El camarero trae la botella de Grain de Glace y nos la muestra. Él me guiña un ojo como si estuviera haciendo un teatro para gente que no le interesa en absoluto. Vuelvo a mirar el reloj: las 22:19h. Seis minutos sin que nadie hable en una mesa de cinco personas. Abre la botella y ya puedo oler aquel vino rosado. Me sirve, lo pruebo y siento que está fresco, que está lleno de algo que me da un impulso. Le pido que me deje la botella. La cojo y la pongo encima de la mesa. Doy un par de palmadas y todos me miran, no entienden nada y a mí me entra la risa. Les digo que a partir de ese momento, todos vamos a dejar nuestros teléfonos en el centro de la mesa, igual que la botella. Llenaremos nuestras copas y, uno por uno, contaremos una cosa buena que nos haya pasado esa semana y, hasta que no se termine la botella, no podremos coger ninguno de nuestros móviles. Todos ríen y se miran unos a otros como si estuviera diciendo algo muy raro. Alberto dice que sí, claro, que si pasa algo qué… Y yo le digo que nada es más importante que lo que está pasando aquí. Por fin me toman en serio. Cogen sus teléfonos, les dan la vuelta y los dejan en el centro de la mesa.

 

En la primera copa, descubro que hace tiempo que tengo ruido en la cabeza. Ahora les escucho con claridad, mirándoles a los ojos, sintiendo cada detalle que me cuentan. Marta nos cuenta que esta semana ha firmado la compra del que va a ser su primer hogar, Alberto nos dice que su empresa ha conseguido pasar aquel bache por el que lleva tiempo sufriendo y recalca que lo contó por el grupo de WhatsApp.
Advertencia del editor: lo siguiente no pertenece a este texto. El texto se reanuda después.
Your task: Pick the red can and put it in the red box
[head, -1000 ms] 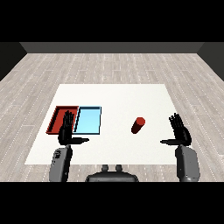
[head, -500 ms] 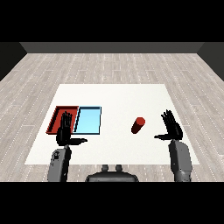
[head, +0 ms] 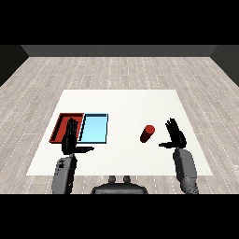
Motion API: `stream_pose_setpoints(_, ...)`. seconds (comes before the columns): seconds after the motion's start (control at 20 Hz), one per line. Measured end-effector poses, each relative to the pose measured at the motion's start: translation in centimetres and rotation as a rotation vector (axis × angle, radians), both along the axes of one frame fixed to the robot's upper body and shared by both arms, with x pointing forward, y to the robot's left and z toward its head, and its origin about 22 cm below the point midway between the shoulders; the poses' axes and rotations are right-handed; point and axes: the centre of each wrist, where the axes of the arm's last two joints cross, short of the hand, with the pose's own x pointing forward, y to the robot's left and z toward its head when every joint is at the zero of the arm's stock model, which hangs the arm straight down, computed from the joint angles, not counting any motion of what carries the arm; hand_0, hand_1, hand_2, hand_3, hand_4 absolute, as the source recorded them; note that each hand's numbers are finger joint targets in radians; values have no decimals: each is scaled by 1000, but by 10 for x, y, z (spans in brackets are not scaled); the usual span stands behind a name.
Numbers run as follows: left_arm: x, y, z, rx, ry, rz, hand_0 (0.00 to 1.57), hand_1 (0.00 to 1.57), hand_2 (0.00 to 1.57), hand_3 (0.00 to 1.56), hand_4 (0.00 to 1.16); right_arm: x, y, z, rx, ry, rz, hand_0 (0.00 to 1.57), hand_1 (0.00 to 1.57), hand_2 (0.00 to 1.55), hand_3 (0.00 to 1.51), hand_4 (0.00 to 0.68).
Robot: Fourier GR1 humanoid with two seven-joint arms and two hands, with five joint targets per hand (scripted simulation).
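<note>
Now, line by line, from the can outward:

Red can (head: 147,133): stands on the white table (head: 126,105), right of middle, untouched, well apart from both trays.

Right hand (head: 176,136): just beside the can on its right, fingers straight and spread, thumb pointing toward the can; it holds nothing and a gap shows between thumb and can.

Step in hand: by my reading, the approach to the pick; nothing is grasped yet.

Next move: the right hand likely needs to close the gap sideways, bring its palm against the can and curl round it, then lift and carry it leftward across the table.

Red tray (head: 61,125): lies at the table's left, touching the light blue tray (head: 94,129) on its right; the can must pass over the blue one to reach it.

Left hand (head: 71,141): fingers straight and open, holding nothing, hanging over the near edge where the two trays meet.

Hidden or unclear: the left hand covers part of the red tray's near right corner; whether the can stands fully upright or leans slightly is hard to tell; the right palm faces away from view.
</note>
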Motion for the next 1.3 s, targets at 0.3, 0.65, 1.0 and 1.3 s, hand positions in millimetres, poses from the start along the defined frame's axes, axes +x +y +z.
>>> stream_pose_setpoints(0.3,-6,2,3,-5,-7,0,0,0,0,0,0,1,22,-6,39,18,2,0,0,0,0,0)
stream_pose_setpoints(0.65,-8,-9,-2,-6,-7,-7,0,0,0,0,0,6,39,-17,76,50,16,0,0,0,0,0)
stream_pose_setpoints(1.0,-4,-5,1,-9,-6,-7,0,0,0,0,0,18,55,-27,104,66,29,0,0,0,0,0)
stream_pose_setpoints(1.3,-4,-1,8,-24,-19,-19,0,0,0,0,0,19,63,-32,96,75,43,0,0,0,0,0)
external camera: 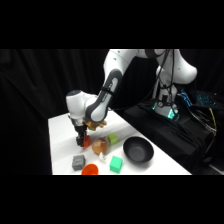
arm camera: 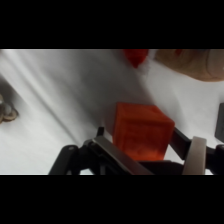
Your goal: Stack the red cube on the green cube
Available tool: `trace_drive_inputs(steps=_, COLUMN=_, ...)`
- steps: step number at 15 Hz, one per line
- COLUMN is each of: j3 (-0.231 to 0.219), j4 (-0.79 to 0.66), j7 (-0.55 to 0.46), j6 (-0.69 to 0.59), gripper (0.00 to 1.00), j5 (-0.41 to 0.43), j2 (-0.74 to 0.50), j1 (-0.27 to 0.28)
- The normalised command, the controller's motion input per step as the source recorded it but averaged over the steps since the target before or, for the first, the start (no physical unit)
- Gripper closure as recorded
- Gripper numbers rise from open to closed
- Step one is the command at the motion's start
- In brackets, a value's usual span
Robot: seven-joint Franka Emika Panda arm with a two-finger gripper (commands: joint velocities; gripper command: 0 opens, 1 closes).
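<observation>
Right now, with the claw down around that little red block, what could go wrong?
The red cube sits between the fingers at a slant in the wrist view, so it might twist or slip when lifted. Several things crowd the path: a brownish object beside the gripper, the lime cube and the red dish could get bumped. The green cube is small, so a slightly off placement could let the red cube topple.
</observation>
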Motion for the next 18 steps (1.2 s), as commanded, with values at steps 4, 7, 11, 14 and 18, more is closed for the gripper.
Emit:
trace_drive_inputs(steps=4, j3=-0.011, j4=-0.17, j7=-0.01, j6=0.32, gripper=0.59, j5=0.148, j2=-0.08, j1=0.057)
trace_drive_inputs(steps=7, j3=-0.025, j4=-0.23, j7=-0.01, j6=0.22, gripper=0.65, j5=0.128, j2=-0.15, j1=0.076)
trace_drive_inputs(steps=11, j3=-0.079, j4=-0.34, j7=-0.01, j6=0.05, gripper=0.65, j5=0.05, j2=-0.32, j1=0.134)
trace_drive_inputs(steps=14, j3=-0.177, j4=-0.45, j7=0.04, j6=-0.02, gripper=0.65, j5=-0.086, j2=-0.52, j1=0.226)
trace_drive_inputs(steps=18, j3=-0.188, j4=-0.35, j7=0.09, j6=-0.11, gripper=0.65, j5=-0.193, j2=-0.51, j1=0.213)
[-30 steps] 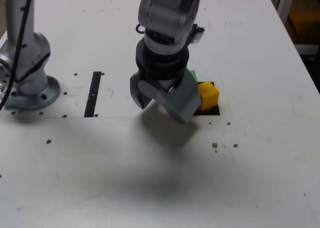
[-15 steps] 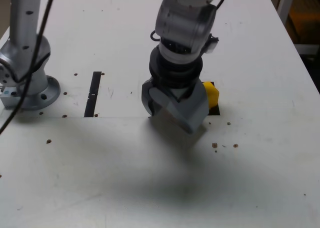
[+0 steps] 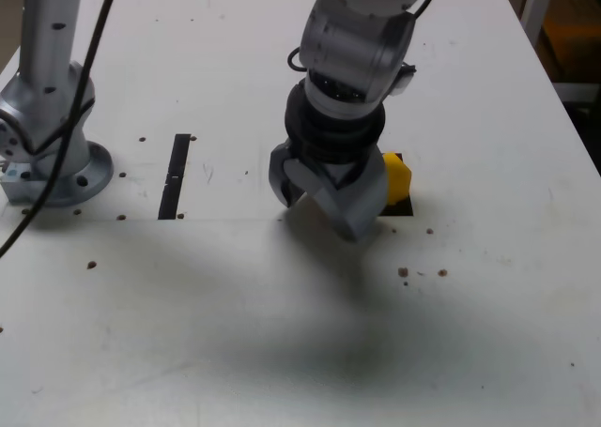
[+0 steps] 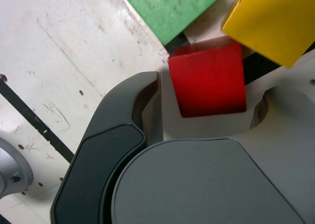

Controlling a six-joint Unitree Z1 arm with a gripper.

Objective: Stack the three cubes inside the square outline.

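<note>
Gripper [image 4: 206,106] low over outline [image 3: 402,205], jaws apart astride red cube [image 4: 209,79], gaps either side. Yellow cube [image 4: 275,19], green cube [image 4: 170,5] just beyond.

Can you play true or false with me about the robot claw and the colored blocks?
1. The red cube sits between the claw's jaws. True.
2. The gripper is squeezed tight on the red cube. False: a gap still shows beside the cube.
3. The yellow cube peeks out on the exterior view's right of the claw. True.
4. All three cubes are stacked in a tower. False: the green cube lies beside the others.
</note>
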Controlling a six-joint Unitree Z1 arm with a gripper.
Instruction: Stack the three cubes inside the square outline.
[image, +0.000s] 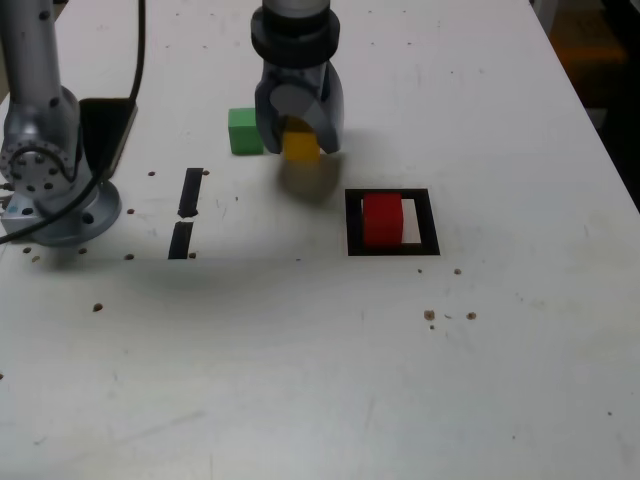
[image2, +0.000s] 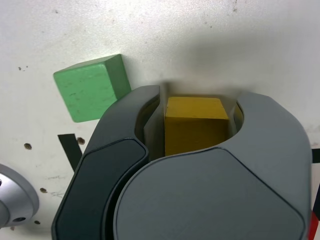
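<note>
Cubes on speckled white table

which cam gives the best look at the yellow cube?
The wrist view. The yellow cube fills the middle of the frame, with its top and one side face clear between the jaws of the hand. In the exterior view the yellow cube is small and partly hidden behind the hand.
</note>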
Ese mismo grupo que yo tengo silenciado y que leo en diagonal. En la segunda copa, cuento mis nuevos proyectos y veo que sus ojos brillan, que Marta apoya la barbilla en sus manos y me mira atenta, que Borja sonríe y Laura asiente cada dos por tres. Además, todos opinan al instante. Deja de existir ese espacio de tiempo vacío y aceptado por todos, ese espacio en el que cuentas algo y el de al lado se abstrae con algún tipo de mensaje que llama su atención, ese espacio en el que las respuestas llegan tarde, suelen ser por inercia y la mayoría de veces no aportan demasiado.

 

Miro la botella de Grain de Glace y veo que está llegando a su fin. Laura me mira, se da cuenta y propone pedir un Brut Tradition Rosé para brindar. Nadie alarga el brazo para coger su teléfono, nadie echa de menos las notificaciones, los likes ajenos o las llamadas desde cualquier otro lugar. Cuando el champagne llega, Laura nos cuenta que quiere brindar porque se va a vivir con Lucas, ese amor de verano que conocimos hace ya más de diez años.